Items from a data source
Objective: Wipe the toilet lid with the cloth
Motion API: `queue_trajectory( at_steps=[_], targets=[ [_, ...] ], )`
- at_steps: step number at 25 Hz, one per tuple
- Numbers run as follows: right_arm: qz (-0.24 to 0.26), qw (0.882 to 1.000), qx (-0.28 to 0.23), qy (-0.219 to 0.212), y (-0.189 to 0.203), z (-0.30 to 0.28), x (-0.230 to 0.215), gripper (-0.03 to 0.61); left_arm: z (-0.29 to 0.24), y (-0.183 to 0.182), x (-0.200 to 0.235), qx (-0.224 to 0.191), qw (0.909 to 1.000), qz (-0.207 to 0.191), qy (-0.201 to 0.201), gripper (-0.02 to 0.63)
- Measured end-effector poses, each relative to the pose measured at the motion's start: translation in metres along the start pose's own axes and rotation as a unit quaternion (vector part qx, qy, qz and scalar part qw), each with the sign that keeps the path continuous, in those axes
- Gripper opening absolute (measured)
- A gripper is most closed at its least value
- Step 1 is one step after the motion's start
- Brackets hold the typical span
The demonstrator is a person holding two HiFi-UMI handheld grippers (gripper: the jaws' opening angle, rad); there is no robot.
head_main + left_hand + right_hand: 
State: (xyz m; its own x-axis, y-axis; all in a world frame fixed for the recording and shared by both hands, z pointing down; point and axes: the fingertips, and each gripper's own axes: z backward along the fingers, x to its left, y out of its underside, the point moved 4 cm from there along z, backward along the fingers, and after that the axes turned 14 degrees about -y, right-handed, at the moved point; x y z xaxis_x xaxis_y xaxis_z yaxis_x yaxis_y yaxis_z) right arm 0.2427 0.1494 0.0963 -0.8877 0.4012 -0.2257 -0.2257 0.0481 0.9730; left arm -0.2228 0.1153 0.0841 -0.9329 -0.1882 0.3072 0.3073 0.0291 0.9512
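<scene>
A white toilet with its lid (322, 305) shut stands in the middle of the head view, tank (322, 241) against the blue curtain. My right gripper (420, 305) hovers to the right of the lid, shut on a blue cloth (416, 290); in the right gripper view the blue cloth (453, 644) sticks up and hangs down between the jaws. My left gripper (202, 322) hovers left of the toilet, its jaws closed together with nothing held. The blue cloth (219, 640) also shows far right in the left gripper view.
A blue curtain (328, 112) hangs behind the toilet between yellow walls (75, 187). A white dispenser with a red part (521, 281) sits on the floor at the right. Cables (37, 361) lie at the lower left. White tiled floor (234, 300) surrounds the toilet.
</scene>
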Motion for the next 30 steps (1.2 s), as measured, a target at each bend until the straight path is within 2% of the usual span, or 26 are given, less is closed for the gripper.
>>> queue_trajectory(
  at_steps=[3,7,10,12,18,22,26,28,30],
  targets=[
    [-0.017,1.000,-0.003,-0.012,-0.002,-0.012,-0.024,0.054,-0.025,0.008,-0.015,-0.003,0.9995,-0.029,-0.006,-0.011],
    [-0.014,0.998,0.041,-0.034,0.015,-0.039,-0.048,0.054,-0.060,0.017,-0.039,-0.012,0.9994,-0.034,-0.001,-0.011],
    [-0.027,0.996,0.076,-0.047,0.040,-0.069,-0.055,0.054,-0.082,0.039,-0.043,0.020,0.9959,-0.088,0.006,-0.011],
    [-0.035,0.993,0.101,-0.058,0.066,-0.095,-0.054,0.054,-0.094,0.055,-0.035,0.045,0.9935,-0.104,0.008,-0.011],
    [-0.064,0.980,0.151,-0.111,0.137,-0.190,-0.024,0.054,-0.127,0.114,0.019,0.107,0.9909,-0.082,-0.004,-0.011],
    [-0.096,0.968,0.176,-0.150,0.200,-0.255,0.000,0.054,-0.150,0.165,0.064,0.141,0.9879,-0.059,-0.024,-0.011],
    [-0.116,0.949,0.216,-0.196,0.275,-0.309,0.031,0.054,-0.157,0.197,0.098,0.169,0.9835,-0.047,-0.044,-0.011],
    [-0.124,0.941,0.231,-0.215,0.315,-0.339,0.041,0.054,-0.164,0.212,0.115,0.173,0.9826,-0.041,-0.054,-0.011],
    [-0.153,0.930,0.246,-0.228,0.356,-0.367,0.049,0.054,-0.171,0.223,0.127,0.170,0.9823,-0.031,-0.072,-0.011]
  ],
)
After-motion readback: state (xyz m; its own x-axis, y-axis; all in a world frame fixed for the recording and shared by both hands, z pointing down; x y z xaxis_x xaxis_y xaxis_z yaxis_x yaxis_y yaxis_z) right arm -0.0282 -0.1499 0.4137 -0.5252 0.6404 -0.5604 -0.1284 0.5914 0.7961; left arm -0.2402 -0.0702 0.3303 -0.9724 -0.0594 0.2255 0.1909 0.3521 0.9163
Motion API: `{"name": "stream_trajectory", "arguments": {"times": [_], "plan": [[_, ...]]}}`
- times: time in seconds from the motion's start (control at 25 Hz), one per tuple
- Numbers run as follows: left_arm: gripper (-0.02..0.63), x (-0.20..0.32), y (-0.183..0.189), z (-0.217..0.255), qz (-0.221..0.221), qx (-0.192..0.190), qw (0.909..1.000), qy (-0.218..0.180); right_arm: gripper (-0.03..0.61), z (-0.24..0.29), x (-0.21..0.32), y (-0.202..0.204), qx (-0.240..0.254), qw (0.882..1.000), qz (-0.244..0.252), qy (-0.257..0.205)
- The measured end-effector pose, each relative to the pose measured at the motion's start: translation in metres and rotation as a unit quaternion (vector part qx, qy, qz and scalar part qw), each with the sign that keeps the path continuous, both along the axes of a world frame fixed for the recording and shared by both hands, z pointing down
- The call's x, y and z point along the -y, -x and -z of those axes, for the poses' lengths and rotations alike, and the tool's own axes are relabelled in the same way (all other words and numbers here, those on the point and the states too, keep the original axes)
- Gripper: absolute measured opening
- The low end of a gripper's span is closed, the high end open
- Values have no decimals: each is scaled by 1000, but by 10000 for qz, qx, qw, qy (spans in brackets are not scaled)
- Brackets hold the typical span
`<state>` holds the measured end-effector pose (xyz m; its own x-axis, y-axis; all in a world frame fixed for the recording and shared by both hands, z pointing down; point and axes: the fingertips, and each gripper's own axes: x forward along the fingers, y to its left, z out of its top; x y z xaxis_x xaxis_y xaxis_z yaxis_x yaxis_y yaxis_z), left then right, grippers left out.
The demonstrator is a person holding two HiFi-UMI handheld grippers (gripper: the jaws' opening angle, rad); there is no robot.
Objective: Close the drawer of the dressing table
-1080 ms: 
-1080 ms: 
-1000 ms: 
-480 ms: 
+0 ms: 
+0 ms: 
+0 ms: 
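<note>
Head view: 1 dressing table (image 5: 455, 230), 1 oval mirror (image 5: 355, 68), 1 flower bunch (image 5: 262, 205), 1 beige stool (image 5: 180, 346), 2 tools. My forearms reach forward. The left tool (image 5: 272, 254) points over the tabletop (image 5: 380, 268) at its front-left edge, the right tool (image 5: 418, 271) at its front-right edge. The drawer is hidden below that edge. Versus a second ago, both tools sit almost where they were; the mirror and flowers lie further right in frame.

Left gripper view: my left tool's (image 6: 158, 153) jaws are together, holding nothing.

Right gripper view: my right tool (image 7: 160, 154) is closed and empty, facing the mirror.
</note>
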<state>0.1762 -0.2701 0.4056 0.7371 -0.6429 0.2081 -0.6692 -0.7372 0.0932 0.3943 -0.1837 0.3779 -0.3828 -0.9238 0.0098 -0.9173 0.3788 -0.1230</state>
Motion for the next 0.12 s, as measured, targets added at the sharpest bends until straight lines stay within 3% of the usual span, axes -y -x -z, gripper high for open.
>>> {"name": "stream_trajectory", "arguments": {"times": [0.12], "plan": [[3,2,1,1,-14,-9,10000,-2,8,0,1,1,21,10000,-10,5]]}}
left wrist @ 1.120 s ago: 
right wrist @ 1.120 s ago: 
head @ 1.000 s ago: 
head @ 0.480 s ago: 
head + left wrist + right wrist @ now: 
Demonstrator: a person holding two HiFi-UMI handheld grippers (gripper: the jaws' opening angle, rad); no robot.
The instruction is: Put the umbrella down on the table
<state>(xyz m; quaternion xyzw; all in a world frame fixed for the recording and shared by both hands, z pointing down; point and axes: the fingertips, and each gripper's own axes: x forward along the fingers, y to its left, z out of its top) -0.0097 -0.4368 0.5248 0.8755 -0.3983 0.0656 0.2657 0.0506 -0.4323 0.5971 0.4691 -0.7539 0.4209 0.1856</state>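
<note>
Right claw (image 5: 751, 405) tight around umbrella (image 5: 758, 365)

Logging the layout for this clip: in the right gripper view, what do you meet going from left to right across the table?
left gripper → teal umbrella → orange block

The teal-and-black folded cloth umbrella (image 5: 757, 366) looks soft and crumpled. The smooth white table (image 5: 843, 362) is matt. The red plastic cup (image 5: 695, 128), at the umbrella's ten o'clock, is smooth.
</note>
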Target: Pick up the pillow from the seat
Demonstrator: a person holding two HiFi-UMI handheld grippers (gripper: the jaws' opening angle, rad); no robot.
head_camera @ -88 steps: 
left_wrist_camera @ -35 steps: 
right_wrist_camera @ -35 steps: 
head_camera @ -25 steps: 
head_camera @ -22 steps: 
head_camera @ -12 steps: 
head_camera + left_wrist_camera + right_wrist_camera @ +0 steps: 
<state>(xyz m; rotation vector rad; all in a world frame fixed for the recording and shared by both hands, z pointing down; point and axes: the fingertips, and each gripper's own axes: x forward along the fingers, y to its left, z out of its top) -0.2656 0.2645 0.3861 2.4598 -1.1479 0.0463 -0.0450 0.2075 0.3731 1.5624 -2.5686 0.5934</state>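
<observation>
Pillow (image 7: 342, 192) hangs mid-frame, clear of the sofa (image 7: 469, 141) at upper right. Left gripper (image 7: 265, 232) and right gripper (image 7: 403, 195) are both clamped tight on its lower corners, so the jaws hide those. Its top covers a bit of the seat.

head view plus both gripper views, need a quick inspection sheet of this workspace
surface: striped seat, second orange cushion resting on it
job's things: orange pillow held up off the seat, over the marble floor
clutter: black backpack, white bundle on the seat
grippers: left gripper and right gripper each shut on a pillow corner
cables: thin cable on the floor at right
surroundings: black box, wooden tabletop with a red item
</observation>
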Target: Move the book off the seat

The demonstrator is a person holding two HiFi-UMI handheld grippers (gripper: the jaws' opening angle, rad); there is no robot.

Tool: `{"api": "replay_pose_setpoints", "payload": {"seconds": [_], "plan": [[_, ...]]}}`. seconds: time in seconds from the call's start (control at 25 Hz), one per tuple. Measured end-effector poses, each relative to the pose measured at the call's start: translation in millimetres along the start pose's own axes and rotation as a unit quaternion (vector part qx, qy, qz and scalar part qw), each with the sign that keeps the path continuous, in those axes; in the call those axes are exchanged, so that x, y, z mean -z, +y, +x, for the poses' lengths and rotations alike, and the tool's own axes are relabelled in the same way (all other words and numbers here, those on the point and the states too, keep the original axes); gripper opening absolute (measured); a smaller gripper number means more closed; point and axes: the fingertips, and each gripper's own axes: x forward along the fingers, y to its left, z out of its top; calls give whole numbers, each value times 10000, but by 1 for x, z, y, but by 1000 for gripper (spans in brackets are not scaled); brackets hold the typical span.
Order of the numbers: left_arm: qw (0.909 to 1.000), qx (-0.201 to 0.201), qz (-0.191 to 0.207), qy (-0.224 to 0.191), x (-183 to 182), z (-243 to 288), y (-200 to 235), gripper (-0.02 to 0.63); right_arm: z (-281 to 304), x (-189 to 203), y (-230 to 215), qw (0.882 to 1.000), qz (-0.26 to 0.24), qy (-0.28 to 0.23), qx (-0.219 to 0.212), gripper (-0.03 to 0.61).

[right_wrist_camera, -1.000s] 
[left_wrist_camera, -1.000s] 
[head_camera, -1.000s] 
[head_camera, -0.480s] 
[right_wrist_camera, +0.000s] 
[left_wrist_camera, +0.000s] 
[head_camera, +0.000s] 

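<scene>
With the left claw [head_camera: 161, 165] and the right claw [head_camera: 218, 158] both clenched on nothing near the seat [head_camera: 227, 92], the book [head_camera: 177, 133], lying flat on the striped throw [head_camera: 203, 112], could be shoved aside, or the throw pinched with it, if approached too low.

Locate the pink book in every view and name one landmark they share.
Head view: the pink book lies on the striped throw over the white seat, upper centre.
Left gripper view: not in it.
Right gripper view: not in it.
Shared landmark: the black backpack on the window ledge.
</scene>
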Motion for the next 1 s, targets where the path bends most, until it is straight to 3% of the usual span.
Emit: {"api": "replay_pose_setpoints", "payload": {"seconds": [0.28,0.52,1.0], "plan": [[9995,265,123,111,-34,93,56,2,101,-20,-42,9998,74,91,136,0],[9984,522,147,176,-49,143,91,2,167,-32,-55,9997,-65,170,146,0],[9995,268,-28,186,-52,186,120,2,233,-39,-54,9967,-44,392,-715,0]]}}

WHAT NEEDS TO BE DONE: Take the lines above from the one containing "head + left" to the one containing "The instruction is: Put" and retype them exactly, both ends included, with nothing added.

ANSWER AREA:
head + left wrist + right wrist @ now: 
Demonstrator: a person holding two HiFi-UMI handheld grippers (gripper: the jaws' opening angle, rad); no robot.
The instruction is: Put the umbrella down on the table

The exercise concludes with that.